Transient ischemic attacks (TIA), ischemic stroke, intracerebral hemorrhage, subdural hemorrhage, intracranial infection, epilepsy, etc. that occurred within 30 days after revascularization surgery were used to evaluate the perioperative safety. Follow-up information on clinical outcome was reviewed by two trained doctors who were blinded to subtypes of revascularization via face-to-face or telephone interview. Intracranial rebleeding, ischemic stroke, modified Rankin Scale (mRS), and death that occurred 30 days after revascularization surgery were used to evaluate the long-term clinical outcome. Poor neurological outcome was defined as a mRS>2.
The radiological outcome was evaluated in those with pre- and postoperative DSA. Postoperative angiographic features included: (1) regression of moyamoya vessels (defined as a reduction in the supplying area by at least a quarter), (2) regression of AchA and PcomA (defined as a reduction in the supplying area or the diameter of initial segment by at least a quarter), (3) regression of complicated aneurysms (defined as disappearance of aneurysms), and (4) development of postoperative revascularization collaterals [according to the system described by Matsushima (24)].
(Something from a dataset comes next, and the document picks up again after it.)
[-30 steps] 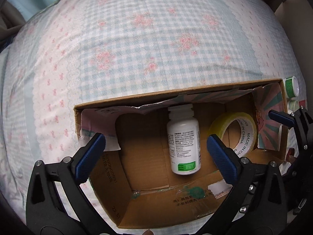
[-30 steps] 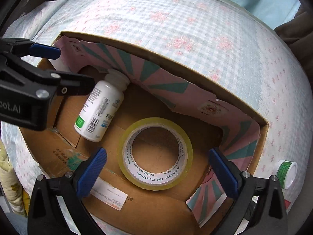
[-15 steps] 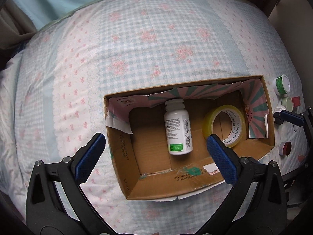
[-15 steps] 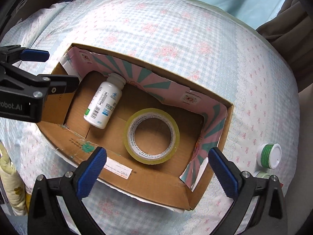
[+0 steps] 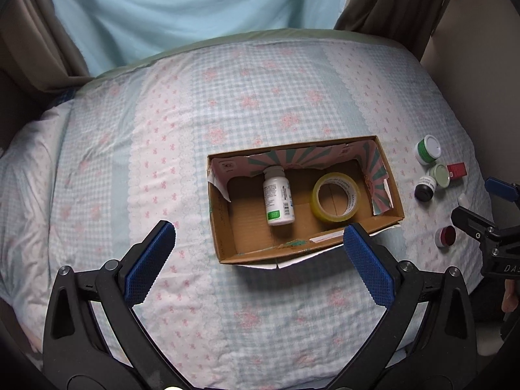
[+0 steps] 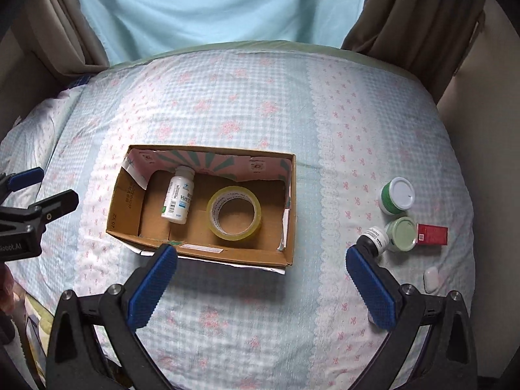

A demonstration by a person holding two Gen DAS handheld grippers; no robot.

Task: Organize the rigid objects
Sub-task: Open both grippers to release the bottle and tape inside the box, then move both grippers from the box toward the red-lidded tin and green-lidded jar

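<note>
An open cardboard box [image 5: 224, 240] [image 6: 125, 204] lies on the bed. Inside it lie a white pill bottle [image 5: 278, 196] [image 6: 178, 199] and a roll of yellow tape [image 5: 335, 201] [image 6: 234, 213]. To the box's right on the cover sit a green jar with a white lid [image 6: 397, 195] [image 5: 428, 149], a pale green lidded jar [image 6: 401, 234], a small dark bottle [image 6: 375, 239] [image 5: 425, 188], a red box [image 6: 432, 234], a red-filled jar [image 5: 446, 236] and a small white object [image 6: 431, 279]. My left gripper [image 5: 256, 243] and right gripper [image 6: 260, 269] are both open, empty, and high above the bed.
The bed has a blue checked cover with pink flowers [image 6: 260, 104]. A light blue curtain [image 6: 221, 6] and brown curtains [image 6: 419, 16] hang behind it. The bed's right edge meets a beige wall [image 5: 481, 65].
Both grippers have pulled up and back from just over the box, so the whole bed and the jars to the right are in view. Both stayed open.
</note>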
The statistical analysis was performed using a commercial statistical software package (SPSS for Windows, version 25.0, IBM-SPSS, Chicago, IL, US). Normal distribution data were expressed as mean±SD, while skew distribution data were expressed as median and interquartile range (IQR). The chi-square test and logistic regression were used to analyze the relationship between different treatments and clinical or radiological outcome. The chi-square test (categorical variables), t-test (normal distribution), or Mann–Whitney U-test (skewed distribution), and logistic regression were used to analyze the differences of clinical and radiological characteristics between hemispheres with or without rebleeding. Kaplan–Meier survival method was used to analyze the relationship between different surgical method and rebleeding. Differences of P < 0.05 were considered statistically significant for two-tailed tests.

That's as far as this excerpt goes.